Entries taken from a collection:
((

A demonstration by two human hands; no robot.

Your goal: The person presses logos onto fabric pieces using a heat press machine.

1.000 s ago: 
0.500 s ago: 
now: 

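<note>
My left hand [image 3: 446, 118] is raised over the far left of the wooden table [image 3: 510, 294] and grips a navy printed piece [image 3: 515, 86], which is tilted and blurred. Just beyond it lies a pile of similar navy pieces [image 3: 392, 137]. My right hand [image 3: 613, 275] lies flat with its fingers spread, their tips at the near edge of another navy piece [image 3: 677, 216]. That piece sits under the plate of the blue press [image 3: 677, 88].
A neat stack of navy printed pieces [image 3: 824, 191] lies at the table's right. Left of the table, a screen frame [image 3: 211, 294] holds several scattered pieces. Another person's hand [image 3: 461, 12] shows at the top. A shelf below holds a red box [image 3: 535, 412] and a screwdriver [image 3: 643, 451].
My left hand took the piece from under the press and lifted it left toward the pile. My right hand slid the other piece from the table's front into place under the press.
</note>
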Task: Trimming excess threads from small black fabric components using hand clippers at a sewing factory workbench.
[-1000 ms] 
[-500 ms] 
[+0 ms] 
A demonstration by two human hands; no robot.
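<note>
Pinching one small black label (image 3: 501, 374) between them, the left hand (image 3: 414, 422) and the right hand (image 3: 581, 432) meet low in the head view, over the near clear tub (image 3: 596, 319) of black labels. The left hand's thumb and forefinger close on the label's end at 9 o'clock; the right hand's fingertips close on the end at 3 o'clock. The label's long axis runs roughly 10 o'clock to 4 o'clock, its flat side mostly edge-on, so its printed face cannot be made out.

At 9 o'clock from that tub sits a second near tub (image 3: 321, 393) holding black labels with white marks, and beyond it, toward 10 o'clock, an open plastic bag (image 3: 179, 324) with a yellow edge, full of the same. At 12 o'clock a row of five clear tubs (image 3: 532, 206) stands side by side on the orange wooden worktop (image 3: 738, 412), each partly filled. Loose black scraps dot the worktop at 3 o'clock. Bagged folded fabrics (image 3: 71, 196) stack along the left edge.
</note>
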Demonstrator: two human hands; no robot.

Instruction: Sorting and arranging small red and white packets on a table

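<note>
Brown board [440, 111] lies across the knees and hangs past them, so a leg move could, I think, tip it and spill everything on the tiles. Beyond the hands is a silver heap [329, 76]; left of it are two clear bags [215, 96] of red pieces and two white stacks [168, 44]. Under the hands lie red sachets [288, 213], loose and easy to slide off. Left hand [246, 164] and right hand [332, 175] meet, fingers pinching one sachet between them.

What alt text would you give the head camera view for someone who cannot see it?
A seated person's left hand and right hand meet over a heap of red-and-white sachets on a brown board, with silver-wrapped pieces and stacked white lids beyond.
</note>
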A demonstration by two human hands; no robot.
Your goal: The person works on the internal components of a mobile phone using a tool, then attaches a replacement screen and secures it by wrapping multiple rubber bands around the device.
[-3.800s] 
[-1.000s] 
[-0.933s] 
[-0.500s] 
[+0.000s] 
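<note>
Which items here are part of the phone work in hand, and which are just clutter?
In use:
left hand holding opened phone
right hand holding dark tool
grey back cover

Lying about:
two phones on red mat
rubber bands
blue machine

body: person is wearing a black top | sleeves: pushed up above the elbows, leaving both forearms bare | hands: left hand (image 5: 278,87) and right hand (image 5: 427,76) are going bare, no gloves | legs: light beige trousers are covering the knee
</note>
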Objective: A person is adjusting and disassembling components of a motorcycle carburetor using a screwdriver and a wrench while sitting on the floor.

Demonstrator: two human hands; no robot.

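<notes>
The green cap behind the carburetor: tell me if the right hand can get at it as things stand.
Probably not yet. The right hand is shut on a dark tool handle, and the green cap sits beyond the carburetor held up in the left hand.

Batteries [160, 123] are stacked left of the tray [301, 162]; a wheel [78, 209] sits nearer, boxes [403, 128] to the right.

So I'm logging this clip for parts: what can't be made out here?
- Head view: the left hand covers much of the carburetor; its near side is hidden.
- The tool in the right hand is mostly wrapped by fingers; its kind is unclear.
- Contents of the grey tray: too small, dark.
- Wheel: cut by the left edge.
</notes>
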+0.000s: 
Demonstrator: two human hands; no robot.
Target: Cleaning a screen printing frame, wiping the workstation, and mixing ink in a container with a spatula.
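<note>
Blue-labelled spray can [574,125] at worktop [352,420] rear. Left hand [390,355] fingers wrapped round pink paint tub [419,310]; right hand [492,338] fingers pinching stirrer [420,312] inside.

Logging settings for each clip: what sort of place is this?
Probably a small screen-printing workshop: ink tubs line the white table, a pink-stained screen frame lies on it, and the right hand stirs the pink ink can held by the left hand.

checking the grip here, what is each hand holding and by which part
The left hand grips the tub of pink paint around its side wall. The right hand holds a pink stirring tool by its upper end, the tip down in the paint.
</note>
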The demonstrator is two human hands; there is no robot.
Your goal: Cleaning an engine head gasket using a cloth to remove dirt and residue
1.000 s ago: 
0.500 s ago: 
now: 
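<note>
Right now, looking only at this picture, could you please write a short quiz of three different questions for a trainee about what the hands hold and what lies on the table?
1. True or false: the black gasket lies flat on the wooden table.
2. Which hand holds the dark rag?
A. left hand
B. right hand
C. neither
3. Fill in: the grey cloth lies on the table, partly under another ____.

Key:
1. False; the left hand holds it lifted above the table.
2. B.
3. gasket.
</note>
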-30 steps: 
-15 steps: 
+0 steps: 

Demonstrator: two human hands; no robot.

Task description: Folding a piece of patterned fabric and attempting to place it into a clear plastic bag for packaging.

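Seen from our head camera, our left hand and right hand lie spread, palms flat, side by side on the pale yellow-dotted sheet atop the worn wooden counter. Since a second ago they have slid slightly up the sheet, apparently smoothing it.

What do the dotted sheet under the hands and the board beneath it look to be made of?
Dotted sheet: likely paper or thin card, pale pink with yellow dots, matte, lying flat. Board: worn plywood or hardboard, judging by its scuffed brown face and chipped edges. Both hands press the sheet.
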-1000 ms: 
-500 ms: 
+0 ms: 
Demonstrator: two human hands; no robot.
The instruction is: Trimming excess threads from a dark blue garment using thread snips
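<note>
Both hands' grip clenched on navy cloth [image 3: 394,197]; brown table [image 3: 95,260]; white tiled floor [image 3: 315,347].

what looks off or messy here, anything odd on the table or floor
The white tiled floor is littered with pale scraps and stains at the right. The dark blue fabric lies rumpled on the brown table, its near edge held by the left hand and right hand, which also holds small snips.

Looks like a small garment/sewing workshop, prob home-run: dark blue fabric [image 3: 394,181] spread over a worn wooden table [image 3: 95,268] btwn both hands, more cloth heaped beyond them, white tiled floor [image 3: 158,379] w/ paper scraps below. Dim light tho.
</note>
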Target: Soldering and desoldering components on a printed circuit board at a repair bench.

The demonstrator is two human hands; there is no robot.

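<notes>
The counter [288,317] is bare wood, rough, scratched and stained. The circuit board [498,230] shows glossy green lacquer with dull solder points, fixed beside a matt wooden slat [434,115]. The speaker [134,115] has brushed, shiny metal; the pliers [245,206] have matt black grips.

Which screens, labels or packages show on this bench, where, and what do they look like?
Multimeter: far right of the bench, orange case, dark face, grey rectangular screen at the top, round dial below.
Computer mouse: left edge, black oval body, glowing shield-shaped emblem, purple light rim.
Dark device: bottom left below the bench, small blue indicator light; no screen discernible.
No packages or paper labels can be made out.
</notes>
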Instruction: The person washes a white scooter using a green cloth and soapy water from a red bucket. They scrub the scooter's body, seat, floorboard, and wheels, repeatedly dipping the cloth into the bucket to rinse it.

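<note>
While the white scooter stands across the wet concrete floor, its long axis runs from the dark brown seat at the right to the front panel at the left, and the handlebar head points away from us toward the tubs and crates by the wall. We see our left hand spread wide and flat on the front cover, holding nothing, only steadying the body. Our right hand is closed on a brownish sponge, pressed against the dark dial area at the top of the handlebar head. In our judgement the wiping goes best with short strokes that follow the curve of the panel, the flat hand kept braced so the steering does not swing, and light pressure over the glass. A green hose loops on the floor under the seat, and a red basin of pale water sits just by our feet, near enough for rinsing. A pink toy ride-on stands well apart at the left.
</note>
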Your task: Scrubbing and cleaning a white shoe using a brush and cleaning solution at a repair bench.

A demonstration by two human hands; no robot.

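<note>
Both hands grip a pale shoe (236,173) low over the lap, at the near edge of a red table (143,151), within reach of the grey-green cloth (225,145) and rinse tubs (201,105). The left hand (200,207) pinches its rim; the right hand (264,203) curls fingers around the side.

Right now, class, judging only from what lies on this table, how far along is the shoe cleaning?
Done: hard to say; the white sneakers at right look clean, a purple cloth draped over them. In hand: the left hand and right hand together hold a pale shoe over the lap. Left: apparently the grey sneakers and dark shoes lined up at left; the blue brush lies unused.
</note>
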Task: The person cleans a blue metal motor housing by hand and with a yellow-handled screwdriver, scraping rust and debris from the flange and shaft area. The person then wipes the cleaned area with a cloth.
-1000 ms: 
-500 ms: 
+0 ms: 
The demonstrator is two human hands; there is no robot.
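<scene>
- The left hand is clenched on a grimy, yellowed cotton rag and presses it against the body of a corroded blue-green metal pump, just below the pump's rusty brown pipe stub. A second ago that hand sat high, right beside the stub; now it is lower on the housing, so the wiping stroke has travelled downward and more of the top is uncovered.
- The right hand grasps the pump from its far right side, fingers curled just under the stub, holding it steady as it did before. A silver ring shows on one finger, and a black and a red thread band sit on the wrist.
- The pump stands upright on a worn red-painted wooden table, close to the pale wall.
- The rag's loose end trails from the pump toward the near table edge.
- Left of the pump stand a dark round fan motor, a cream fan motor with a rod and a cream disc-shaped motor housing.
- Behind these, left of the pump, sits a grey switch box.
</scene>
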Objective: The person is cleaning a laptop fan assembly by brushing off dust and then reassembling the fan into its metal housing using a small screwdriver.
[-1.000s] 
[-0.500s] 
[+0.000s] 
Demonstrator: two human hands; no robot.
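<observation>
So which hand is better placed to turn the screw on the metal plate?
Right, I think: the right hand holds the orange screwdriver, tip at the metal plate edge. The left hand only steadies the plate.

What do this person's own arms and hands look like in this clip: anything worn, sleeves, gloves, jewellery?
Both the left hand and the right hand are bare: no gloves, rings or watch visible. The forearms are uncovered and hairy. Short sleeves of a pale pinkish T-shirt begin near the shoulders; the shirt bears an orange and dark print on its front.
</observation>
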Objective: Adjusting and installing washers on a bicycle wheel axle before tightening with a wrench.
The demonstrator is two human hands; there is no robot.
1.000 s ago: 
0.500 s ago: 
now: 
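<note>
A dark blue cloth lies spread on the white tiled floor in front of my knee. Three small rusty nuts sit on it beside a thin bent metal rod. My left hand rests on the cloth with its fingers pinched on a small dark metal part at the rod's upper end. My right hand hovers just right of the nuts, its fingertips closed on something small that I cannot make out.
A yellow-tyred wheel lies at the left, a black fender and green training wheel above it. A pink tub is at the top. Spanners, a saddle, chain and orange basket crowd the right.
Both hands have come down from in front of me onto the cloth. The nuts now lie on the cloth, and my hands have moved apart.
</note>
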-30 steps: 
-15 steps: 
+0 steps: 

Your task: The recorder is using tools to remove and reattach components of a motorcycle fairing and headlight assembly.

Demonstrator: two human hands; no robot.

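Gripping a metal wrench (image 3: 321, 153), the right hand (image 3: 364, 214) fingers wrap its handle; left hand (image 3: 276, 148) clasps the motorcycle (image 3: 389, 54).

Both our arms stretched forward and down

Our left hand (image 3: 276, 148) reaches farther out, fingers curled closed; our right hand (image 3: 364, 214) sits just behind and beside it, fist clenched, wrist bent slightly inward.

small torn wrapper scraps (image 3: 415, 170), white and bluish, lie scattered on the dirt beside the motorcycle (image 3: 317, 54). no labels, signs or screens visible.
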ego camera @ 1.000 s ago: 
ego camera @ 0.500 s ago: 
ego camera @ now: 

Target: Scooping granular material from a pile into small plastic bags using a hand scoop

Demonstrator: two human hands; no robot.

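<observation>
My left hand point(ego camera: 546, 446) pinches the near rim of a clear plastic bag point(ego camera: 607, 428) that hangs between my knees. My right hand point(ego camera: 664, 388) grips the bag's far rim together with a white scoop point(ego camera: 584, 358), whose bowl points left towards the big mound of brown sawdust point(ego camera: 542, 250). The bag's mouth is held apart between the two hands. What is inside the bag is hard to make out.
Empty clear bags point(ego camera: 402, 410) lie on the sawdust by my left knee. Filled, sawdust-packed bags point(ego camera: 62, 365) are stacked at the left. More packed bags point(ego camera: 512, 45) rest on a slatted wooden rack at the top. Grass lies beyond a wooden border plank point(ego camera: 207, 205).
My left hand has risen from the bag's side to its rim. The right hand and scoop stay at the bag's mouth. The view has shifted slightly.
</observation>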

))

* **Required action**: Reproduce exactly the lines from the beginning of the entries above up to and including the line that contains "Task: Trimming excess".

* **Your solution**:
A demonstration by two human hands; no robot.

Your goal: The person presses logos onto fabric pieces using a heat press machine.

1.000 s ago: 
0.500 s ago: 
now: 

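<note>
My left hand [image 3: 446, 118] is raised over the far left of the wooden table [image 3: 510, 294] and grips a navy printed piece [image 3: 515, 86], which is tilted and blurred. Just beyond it lies a pile of similar navy pieces [image 3: 392, 137]. My right hand [image 3: 613, 275] lies flat with its fingers spread, their tips at the near edge of another navy piece [image 3: 677, 216]. That piece sits under the plate of the blue press [image 3: 677, 88].
A neat stack of navy printed pieces [image 3: 824, 191] lies at the table's right. Left of the table, a screen frame [image 3: 211, 294] holds several scattered pieces. Another person's hand [image 3: 461, 12] shows at the top. A shelf below holds a red box [image 3: 535, 412] and a screwdriver [image 3: 643, 451].
My left hand took the piece from under the press and lifted it left toward the pile. My right hand slid the other piece from the table's front into place under the press.
</note>
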Task: Trimming excess threads from small black fabric components using hand clippers at a sewing factory workbench.

The required answer is now complete.